§ Requirement: The data below should be transcribed in full, with no picture included.

§ Information supplied:
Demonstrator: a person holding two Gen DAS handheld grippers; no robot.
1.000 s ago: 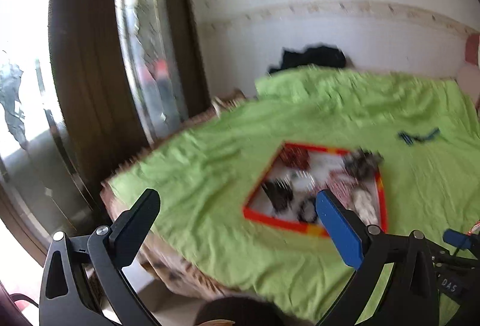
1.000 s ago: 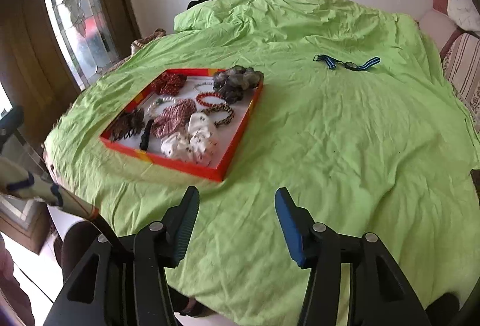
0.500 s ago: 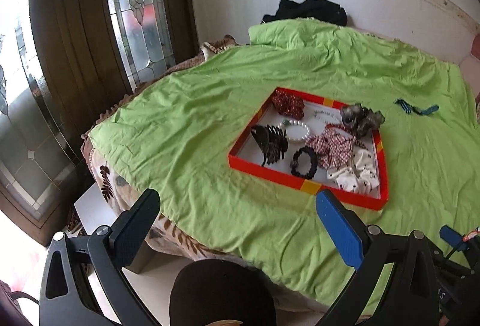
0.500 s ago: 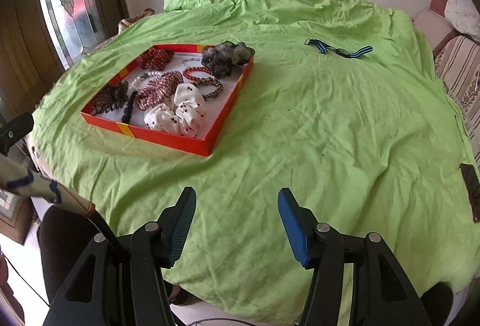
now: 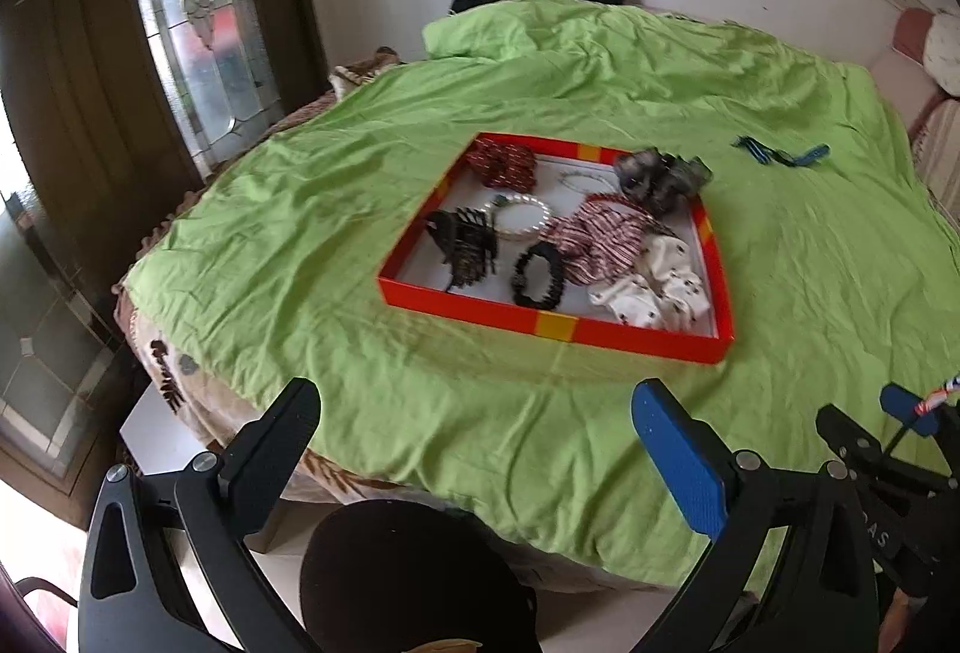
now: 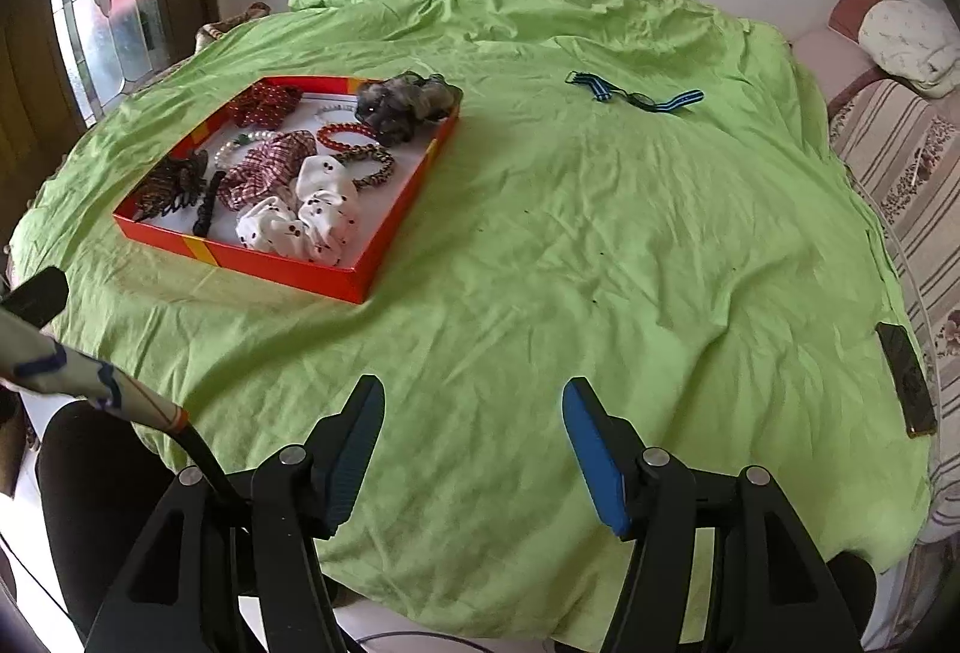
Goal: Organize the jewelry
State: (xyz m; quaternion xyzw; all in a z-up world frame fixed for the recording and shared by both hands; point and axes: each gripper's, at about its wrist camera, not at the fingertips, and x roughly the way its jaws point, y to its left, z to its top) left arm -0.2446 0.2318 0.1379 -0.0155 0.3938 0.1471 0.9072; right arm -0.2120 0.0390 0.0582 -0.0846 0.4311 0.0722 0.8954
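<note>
Both grippers hang over the near edge of a green bedspread with jaws released; the jewelry sits in a red tray ahead.

Left wrist view: left gripper jaws spread wide, nothing between them. Red tray lies ahead of the jaws, slightly toward the right jaw, on the green bedspread. Inside: black claw clip, pearl bracelet, black hair tie, plaid scrunchie, white dotted scrunchie. Blue strap lies far ahead, past the right jaw.
Right wrist view: right gripper jaws apart, empty. Tray sits ahead and off beyond the left jaw; red bead bracelet and grey scrunchie at its far end. Blue strap far ahead, well apart from tray.
</note>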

§ Task answer:
Demonstrator: a person holding two Gen DAS handheld grippers; no robot.
1.000 s ago: 
1.000 s ago: 
0.500 s ago: 
0.500 s ago: 
now: 
now: 
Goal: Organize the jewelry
State: (xyz m; quaternion xyzw; all in a z-up world frame fixed for the recording and shared by both hands; point and axes: each gripper's, at about its wrist camera, not at the fingertips, and x roughly the way its jaws point, y to its left, z to its top) left arm -0.2446 0.2318 0.1379 -0.0155 0.3938 0.1471 0.9072; right arm -0.2120 0.0390 0.0582 -0.0846 0.4311 0.0722 0.8954
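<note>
Both grippers hang over the near edge of a green bedspread with jaws released; the jewelry sits in a red tray ahead.

Left wrist view: left gripper jaws spread wide, nothing between them. Red tray lies ahead of the jaws, slightly toward the right jaw, on the green bedspread. Inside: black claw clip, pearl bracelet, black hair tie, plaid scrunchie, white dotted scrunchie. Blue strap lies far ahead, past the right jaw.
Right wrist view: right gripper jaws apart, empty. Tray sits ahead and off beyond the left jaw; red bead bracelet and grey scrunchie at its far end. Blue strap far ahead, well apart from tray.
</note>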

The required output is complete.